• Task description
Lines from the one with "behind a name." up to and including the one with "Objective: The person" are to be copied exactly from the records below, without their pictures.

• Entries taken from a collection
========
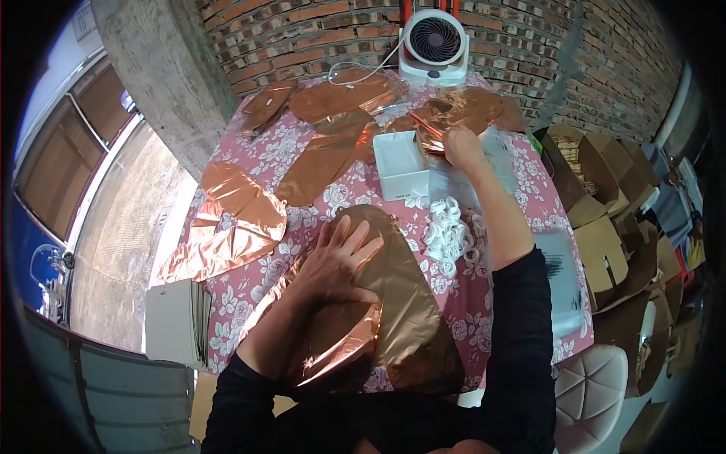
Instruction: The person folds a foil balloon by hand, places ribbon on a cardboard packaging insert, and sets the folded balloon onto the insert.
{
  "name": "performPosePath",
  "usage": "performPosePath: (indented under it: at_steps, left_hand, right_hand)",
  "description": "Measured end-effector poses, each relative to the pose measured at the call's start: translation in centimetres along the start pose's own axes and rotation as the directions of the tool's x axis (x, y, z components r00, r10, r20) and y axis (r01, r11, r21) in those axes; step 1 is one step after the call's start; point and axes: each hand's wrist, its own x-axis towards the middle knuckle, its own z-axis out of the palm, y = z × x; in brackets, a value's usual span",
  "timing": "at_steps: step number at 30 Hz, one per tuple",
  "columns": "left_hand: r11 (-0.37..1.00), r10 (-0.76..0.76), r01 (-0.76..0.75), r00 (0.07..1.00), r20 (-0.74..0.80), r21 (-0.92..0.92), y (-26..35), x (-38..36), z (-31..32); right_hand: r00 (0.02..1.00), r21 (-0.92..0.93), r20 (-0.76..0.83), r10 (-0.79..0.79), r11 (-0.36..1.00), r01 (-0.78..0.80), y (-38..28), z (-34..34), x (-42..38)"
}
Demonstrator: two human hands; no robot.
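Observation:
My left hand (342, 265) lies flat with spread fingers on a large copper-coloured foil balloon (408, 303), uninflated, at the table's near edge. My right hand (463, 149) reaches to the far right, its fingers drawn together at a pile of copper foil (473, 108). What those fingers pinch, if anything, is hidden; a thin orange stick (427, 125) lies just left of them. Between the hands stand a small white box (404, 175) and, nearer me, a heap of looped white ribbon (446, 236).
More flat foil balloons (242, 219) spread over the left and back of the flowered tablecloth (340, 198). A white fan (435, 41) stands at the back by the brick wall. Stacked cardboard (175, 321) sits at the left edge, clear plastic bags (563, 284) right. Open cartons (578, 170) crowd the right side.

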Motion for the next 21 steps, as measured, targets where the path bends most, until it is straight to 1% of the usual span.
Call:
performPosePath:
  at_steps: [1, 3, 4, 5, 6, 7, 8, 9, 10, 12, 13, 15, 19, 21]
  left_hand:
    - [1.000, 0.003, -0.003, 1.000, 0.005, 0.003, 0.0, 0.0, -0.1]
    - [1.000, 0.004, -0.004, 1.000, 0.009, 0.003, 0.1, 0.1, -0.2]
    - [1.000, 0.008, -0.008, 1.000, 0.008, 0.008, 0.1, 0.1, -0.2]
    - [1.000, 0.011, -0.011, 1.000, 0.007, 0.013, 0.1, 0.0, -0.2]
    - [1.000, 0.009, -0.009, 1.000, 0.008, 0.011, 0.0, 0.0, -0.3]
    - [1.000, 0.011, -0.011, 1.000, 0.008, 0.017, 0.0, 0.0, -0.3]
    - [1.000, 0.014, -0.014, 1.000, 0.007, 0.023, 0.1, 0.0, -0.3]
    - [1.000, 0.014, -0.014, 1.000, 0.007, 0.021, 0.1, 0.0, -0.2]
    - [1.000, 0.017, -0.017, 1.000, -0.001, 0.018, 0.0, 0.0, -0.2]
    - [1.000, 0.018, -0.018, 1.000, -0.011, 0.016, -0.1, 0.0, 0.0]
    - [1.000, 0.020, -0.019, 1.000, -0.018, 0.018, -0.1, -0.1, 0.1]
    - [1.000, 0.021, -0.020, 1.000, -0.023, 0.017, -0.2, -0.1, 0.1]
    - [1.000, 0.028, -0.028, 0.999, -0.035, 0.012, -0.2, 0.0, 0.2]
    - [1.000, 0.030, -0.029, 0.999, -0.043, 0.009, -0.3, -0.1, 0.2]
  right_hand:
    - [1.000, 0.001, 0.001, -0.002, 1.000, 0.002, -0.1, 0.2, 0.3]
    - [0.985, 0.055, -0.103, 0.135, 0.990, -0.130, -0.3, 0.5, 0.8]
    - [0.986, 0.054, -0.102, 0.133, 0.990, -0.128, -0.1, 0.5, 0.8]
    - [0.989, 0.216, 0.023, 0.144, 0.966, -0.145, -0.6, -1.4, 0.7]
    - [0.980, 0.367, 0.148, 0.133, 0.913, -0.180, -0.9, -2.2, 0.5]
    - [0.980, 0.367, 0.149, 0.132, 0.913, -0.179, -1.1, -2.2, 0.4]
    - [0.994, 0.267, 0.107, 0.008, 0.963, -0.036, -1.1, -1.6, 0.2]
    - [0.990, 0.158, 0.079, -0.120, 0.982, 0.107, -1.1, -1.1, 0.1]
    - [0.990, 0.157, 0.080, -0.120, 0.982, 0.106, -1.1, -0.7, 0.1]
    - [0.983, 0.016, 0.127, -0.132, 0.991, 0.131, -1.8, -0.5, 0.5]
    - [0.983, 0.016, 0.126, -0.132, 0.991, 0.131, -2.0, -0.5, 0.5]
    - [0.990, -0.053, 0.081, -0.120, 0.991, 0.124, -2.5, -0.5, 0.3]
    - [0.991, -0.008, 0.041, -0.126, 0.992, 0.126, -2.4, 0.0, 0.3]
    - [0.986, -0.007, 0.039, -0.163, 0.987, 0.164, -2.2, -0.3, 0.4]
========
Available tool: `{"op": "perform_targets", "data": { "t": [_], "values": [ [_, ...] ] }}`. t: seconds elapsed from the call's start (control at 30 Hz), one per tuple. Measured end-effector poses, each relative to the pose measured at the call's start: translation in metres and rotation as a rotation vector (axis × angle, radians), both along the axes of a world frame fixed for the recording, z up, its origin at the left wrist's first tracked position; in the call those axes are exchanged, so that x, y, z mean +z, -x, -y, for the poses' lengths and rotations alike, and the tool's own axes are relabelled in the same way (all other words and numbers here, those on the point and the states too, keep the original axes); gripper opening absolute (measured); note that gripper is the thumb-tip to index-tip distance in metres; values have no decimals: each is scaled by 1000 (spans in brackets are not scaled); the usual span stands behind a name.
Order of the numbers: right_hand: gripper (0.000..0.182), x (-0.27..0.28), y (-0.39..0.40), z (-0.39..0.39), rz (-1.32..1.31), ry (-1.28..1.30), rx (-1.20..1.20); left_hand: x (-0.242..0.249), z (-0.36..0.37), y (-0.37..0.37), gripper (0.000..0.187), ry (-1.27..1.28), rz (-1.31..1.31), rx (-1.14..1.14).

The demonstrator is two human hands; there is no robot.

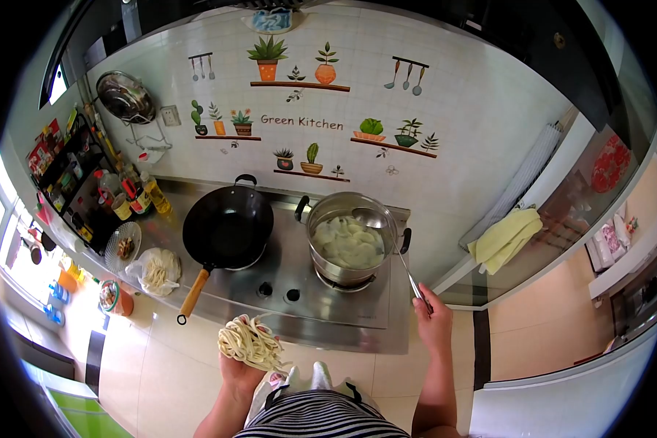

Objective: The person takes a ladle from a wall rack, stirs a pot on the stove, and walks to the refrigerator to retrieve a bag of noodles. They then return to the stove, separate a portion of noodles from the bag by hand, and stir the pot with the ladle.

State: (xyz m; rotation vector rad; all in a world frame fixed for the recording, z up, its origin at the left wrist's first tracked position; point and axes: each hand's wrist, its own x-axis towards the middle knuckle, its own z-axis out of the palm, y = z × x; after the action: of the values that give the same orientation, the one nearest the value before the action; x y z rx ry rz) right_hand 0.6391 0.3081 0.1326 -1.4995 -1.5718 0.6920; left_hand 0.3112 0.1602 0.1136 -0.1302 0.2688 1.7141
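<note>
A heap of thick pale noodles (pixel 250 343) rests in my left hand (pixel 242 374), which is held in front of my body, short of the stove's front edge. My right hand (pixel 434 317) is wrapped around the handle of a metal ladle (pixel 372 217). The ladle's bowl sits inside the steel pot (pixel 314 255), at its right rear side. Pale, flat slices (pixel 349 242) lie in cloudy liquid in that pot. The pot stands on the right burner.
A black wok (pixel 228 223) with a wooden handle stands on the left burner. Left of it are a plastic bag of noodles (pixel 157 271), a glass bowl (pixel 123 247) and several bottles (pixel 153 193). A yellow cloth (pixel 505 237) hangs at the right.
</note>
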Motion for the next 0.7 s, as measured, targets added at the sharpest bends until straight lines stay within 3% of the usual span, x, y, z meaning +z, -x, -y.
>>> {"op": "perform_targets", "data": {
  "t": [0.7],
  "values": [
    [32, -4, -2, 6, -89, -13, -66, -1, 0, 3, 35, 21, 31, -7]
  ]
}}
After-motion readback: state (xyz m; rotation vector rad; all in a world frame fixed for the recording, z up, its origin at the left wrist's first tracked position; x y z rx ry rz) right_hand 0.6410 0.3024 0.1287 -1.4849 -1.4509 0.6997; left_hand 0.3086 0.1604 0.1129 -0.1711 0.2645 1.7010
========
• Result of this exercise
Available tool: `{"op": "perform_targets", "data": { "t": [_], "values": [ [_, ...] ] }}`. t: seconds elapsed from the call's start (control at 30 Hz), one per tuple. Measured end-effector poses, each relative to the pose measured at the call's start: translation in metres and rotation as a rotation vector (axis × angle, radians), both along the axes of a world frame fixed for the recording, z up, its origin at the left wrist's first tracked position; in the call those axes are exchanged, so that x, y, z mean +z, -x, -y, for the poses' lengths and rotations alike, and the tool's own axes are relabelled in the same way (all other words and numbers here, those on the point and the states too, keep the original axes); gripper opening absolute (measured); note that gripper is the thumb-tip to index-tip distance in metres; values have no decimals: each is scaled by 1000 (spans in brackets are not scaled); the usual span stands behind a name.
Order of the numbers: right_hand: gripper (0.000..0.182), x (-0.27..0.28), y (-0.39..0.40), z (-0.39..0.39), rz (-1.32..1.31), ry (-1.28..1.30), rx (-1.20..1.20); left_hand: x (-0.242..0.249), z (-0.36..0.37), y (-0.37..0.37), gripper (0.000..0.187), ry (-1.27..1.28), rz (-1.31..1.31), rx (-1.14..1.14).

The demonstrator is two human hands; there is no robot.


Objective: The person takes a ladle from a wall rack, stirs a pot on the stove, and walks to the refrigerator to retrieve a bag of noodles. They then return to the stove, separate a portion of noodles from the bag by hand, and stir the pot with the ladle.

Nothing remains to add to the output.